### What to produce
Take the entries below and print, exactly, the stretch from the line containing "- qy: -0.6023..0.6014" through the line containing "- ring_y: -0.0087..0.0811", both included.

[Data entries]
···

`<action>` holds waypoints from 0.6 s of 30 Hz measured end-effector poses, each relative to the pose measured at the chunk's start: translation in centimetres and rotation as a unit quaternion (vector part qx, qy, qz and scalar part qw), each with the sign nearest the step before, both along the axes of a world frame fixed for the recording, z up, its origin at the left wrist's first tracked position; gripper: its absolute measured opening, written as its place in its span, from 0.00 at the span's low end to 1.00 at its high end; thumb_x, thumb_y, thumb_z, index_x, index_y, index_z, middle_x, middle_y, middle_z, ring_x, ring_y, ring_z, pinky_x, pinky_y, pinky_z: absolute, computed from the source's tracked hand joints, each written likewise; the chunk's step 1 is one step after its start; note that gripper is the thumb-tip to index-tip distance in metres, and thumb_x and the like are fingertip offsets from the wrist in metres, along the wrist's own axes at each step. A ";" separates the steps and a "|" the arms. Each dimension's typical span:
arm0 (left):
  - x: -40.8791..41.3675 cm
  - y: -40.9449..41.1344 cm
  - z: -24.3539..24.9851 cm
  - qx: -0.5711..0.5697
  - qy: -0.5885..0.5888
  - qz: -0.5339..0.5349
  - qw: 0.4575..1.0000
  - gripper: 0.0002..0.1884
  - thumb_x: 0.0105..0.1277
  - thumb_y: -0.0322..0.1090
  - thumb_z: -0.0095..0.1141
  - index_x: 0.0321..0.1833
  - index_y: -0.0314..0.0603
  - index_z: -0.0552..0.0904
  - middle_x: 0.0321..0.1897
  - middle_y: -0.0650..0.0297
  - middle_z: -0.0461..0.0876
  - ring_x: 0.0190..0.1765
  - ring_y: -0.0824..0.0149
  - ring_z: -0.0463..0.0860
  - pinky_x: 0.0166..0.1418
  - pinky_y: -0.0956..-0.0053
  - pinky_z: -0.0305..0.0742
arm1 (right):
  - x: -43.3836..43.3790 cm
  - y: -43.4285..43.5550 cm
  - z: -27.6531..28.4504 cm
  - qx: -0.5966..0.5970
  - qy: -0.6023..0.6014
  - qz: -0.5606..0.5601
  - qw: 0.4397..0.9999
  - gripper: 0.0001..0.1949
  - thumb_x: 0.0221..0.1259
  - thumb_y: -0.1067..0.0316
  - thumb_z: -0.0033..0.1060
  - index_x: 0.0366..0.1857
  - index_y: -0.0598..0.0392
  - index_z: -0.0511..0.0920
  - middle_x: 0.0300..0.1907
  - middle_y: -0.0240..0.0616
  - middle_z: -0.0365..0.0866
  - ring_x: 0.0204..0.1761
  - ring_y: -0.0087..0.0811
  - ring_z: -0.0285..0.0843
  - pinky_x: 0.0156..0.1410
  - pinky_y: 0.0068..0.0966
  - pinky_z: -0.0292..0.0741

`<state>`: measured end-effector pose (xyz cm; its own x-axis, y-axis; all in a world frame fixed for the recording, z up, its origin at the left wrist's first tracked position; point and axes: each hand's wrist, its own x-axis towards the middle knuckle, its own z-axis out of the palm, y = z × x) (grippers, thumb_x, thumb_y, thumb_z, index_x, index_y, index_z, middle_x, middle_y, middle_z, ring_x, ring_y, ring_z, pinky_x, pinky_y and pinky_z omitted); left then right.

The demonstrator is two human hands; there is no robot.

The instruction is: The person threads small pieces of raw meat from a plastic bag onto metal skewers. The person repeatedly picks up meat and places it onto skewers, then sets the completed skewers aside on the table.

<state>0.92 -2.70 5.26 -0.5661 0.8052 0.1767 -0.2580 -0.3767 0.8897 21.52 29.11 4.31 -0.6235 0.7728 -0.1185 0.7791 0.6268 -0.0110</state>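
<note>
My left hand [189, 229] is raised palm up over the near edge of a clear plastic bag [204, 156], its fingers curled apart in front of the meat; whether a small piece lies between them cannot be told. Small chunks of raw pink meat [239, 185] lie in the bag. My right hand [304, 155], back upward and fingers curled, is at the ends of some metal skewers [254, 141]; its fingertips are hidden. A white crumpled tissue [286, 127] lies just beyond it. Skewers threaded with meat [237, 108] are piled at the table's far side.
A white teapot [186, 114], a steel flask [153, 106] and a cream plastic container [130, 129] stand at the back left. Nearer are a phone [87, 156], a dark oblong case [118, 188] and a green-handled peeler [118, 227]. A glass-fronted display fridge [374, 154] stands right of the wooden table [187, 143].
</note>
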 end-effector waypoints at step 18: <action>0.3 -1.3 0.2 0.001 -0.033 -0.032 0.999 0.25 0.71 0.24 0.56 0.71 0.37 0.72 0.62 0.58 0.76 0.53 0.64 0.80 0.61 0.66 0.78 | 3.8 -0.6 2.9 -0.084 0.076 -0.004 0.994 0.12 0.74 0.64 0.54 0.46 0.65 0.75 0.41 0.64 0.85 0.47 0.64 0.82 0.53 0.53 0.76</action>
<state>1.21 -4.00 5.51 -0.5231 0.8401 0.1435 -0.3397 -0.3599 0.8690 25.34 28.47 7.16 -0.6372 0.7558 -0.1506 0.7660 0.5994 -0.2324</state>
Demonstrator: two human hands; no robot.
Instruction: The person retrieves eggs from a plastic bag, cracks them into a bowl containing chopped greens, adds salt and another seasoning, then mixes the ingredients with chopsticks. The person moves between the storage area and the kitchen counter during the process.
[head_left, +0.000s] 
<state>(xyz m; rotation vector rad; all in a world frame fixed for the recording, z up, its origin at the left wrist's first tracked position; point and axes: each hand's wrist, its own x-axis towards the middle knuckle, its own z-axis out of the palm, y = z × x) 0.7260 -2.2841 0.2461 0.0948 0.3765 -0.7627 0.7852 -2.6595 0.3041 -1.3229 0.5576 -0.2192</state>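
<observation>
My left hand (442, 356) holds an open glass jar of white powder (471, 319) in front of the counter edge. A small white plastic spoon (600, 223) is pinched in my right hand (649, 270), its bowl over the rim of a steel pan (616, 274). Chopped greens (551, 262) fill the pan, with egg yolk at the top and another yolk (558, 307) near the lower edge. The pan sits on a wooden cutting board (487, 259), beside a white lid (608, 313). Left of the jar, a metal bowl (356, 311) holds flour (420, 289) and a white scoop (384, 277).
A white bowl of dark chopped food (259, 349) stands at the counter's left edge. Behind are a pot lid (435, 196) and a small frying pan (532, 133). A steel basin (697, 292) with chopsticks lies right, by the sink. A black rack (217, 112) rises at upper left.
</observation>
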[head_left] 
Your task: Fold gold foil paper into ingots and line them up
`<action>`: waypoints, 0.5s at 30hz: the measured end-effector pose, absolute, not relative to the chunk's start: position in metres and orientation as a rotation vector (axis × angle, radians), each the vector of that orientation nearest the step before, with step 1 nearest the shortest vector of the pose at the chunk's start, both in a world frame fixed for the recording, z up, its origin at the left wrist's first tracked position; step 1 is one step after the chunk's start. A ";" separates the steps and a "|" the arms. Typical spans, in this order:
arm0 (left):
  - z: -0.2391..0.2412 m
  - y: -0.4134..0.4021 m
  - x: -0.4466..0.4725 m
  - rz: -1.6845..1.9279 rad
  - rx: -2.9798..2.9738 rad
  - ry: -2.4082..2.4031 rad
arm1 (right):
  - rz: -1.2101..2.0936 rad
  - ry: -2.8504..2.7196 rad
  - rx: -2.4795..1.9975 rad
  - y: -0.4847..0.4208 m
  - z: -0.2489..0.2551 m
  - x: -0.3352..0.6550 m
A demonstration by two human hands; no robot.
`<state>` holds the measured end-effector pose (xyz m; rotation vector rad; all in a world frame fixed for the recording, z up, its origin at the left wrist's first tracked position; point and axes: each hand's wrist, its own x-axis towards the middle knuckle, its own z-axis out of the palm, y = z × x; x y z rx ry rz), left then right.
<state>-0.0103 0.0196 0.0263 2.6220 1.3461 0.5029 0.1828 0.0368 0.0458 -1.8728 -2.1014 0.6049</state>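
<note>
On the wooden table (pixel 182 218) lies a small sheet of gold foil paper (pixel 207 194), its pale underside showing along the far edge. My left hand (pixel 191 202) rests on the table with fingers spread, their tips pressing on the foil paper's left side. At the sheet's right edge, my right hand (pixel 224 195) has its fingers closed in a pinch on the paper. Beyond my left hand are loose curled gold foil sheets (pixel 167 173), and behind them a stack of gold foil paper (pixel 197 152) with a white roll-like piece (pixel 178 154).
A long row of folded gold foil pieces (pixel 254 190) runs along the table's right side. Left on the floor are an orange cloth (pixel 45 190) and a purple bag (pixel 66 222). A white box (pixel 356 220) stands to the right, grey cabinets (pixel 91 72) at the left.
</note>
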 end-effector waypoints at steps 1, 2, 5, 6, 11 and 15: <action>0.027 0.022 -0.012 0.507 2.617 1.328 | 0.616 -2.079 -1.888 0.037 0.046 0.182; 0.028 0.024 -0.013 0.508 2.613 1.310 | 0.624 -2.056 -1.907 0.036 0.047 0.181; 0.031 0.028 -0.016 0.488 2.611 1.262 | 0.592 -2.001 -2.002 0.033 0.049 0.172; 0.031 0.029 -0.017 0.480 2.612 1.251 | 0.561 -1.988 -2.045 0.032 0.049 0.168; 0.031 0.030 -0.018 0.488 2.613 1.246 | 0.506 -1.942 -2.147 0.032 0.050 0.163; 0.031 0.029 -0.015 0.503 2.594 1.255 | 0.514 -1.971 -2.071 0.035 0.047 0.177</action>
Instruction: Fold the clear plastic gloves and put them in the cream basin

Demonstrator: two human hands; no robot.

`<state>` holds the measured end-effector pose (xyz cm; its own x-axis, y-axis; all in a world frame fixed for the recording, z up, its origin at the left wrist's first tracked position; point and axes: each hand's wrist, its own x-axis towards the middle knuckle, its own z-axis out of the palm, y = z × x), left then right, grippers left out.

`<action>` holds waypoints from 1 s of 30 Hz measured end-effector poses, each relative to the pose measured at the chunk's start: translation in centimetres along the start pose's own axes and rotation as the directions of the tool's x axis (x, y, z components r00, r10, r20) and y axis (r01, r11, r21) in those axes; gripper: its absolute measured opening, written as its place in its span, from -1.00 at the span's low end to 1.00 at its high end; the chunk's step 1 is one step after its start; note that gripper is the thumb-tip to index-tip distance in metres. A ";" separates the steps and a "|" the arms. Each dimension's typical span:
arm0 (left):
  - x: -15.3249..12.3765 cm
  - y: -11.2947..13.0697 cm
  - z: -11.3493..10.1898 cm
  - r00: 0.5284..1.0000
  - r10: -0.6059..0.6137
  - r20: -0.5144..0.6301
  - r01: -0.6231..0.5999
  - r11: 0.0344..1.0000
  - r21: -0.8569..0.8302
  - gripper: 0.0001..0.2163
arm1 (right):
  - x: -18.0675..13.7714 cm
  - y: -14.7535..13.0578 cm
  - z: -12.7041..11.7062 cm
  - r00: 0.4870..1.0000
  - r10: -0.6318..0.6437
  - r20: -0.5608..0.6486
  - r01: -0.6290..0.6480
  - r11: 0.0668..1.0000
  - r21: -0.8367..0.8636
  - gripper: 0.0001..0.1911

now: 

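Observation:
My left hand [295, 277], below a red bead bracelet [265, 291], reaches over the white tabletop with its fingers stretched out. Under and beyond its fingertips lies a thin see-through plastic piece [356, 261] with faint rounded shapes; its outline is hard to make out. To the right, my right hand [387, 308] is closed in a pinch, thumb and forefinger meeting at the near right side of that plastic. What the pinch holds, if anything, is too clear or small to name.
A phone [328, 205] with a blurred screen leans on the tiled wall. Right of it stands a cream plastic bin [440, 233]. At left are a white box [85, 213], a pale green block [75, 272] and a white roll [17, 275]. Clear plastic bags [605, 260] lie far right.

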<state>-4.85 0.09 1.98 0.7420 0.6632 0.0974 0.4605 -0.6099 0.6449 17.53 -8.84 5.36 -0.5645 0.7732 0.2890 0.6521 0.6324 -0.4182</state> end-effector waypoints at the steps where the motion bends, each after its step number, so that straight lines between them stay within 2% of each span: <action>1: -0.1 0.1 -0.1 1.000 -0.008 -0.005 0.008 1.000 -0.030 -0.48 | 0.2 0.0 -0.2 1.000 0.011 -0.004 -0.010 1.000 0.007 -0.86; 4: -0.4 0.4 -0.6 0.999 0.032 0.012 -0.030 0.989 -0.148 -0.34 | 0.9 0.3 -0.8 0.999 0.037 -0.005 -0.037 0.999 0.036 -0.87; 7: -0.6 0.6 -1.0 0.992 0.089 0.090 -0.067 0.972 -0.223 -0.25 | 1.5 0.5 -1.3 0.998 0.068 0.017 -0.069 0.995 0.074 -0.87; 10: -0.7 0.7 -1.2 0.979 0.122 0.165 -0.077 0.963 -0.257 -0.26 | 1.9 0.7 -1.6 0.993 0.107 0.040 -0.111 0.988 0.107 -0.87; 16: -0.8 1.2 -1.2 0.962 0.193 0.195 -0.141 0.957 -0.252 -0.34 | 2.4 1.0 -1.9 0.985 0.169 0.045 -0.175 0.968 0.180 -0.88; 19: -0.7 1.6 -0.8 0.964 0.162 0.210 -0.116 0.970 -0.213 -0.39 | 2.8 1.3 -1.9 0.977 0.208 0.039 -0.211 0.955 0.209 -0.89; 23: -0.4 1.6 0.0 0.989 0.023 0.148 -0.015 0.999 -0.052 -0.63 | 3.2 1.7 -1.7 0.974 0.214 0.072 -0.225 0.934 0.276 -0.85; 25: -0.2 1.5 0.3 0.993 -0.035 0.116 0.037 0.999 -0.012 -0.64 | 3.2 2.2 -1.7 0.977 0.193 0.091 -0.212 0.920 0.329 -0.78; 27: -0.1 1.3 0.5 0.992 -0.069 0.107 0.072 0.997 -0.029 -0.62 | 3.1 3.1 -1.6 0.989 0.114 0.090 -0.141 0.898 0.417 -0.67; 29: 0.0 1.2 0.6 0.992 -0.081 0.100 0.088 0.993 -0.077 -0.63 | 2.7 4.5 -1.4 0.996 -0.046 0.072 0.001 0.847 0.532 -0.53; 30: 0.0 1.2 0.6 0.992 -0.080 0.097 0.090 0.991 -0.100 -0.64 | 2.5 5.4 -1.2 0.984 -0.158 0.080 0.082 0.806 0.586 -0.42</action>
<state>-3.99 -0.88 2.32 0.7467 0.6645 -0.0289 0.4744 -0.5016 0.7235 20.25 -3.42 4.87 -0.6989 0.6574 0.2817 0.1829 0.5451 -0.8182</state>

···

### Written solution
  - qy: -0.6023..0.6014
  - qz: -0.5606..0.5601
  - qw: 0.4397..0.9999
  - gripper: 0.0001..0.1949
  - thumb_x: 0.0221..0.1259
  - thumb_y: -0.1067..0.0316
  - thumb_z: -0.0033..0.1060
  - index_x: 0.0366..0.1857
  - index_y: -0.0598..0.0392
  - index_z: -0.0511..0.0920
  - middle_x: 0.0300..0.1907
  - middle_y: -0.0240..0.0616
  - middle_z: -0.0365..0.0866
  - ring_x: 0.0204..0.1761
  - ring_y: -0.0087..0.0811

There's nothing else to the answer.